No, I’m saying that software infrastructure tends to be based on Open Source for the simple reason that developers want free, even when paid options are better (the little-knows example that pops into my mind is that even Tesla chose Linux over QNX). About the only thing as hard as selling something that competes with Open Source is selling something that is based on Open Source (only MDB pops into mind as successful there).

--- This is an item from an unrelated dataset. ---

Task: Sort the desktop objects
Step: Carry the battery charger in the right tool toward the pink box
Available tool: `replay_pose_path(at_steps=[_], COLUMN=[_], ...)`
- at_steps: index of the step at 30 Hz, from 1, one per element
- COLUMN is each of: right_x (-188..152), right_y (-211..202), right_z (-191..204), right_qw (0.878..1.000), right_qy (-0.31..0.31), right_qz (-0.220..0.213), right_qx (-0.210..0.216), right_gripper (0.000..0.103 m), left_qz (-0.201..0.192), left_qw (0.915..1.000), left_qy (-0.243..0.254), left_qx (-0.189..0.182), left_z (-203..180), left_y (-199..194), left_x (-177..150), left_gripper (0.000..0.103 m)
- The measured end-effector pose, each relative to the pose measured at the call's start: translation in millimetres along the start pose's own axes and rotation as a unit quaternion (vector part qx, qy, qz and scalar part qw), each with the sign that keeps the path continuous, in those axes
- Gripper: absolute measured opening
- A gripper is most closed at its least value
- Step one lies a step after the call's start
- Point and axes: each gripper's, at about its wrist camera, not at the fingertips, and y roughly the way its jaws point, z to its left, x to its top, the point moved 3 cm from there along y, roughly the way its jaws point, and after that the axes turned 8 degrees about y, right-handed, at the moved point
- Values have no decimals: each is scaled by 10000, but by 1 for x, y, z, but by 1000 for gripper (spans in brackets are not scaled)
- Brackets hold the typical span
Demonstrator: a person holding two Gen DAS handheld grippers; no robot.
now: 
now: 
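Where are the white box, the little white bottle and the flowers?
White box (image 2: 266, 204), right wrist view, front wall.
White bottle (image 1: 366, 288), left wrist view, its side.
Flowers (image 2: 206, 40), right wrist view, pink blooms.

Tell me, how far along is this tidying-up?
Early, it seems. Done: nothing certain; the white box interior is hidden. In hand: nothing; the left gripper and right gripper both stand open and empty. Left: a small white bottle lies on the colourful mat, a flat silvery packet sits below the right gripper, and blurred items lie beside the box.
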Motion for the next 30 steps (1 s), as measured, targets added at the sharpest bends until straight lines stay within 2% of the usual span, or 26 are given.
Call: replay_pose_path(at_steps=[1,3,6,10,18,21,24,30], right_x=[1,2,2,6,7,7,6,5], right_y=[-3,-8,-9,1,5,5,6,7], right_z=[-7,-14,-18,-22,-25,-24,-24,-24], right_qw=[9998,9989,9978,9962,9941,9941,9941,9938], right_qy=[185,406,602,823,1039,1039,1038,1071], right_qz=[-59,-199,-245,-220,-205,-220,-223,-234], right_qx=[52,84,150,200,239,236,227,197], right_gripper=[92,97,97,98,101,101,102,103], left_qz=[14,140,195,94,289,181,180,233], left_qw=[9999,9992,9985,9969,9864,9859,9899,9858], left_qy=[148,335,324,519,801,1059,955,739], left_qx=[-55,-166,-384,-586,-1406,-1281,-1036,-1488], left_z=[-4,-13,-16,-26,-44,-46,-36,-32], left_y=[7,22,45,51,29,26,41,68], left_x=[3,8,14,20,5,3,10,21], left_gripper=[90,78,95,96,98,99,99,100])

For me that’s both small potatoes and so-today. What I’m talking about is finding the next wave in AI after the hardware picks and shovels growth slows. What’s the AWS for AI? It’s not Nvidia’s GDX that basically makes their HGX hardware available on the cloud. It’s maybe some kind of AI that writes, deploys, and tests AI sofware for you. If I knew what it was, I’d start a company to do that, lol. And beyond that, what’s the next Facebook or iPhone?

But to be clear, just as Cisco and Yahoo were great investments for years, so I believe will Nvidia. I don’t see anything changing in the next 18-24 months to upend Nvidia’s total dominance. Whether it’s little-known India’s Yotta Data Services committing to buy $1B of Nvidia chips by itself or completely-vertically-integrated-and-do-everything-themselves Tesla buying huge amounts of Nvidia chips for its Dojo computers despite announcing their own AI chip years ago, no-one can compete for the best AI hardware against Nvidia. And since we’ve just seen the best that AMD and Intel have to offer via recent announcements, that isn’t changing for at least a chip development cycle (2 years), in my estimation.

I think the next wave might be some kind of software infrastructure to develop and deploy AI applications. As investors, the trick is finding the next AWS (proprietary) and not the next Linux or Apache (Open Source). The good news is we have time to see how things play out at the universities and in the market.